▶ _Data below_
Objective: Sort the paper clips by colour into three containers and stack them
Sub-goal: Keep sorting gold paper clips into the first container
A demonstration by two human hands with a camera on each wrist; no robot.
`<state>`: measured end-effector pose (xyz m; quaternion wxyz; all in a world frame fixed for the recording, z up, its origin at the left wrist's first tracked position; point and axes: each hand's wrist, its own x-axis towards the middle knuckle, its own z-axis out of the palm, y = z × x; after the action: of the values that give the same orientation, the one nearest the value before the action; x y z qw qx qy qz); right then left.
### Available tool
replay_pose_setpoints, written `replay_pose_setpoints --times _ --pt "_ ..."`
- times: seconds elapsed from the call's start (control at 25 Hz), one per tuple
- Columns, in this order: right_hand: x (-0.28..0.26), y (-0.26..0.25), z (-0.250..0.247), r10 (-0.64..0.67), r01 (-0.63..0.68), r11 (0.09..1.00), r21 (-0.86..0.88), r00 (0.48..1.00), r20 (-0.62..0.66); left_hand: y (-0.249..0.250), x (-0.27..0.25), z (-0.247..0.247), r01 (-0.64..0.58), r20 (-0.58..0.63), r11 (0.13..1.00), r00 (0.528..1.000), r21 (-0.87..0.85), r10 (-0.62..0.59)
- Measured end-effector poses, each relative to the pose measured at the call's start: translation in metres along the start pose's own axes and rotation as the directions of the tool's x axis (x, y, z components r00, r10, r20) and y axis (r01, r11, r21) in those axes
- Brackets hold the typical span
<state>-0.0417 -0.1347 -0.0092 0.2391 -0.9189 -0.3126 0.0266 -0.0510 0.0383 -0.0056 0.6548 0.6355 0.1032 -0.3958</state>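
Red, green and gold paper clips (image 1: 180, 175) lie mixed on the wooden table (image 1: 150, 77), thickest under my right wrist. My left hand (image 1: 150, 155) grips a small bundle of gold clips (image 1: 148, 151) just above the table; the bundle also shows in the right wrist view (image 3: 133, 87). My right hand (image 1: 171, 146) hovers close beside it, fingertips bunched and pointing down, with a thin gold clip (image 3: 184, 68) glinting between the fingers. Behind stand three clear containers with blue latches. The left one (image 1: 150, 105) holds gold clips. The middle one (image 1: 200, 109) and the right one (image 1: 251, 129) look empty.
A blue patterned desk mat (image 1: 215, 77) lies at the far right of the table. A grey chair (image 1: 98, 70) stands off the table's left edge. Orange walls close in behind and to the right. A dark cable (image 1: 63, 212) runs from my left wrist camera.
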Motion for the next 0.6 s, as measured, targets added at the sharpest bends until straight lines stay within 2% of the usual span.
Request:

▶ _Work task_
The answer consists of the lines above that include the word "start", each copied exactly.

▶ _Result of the exercise_
- times: seconds elapsed from the call's start (control at 25 Hz), one per tuple
- Measured end-effector poses, each relative to the pose measured at the call's start: translation in metres along the start pose's own axes and rotation as the directions of the tool's x axis (x, y, z components r00, r10, r20) and y axis (r01, r11, r21) in those axes

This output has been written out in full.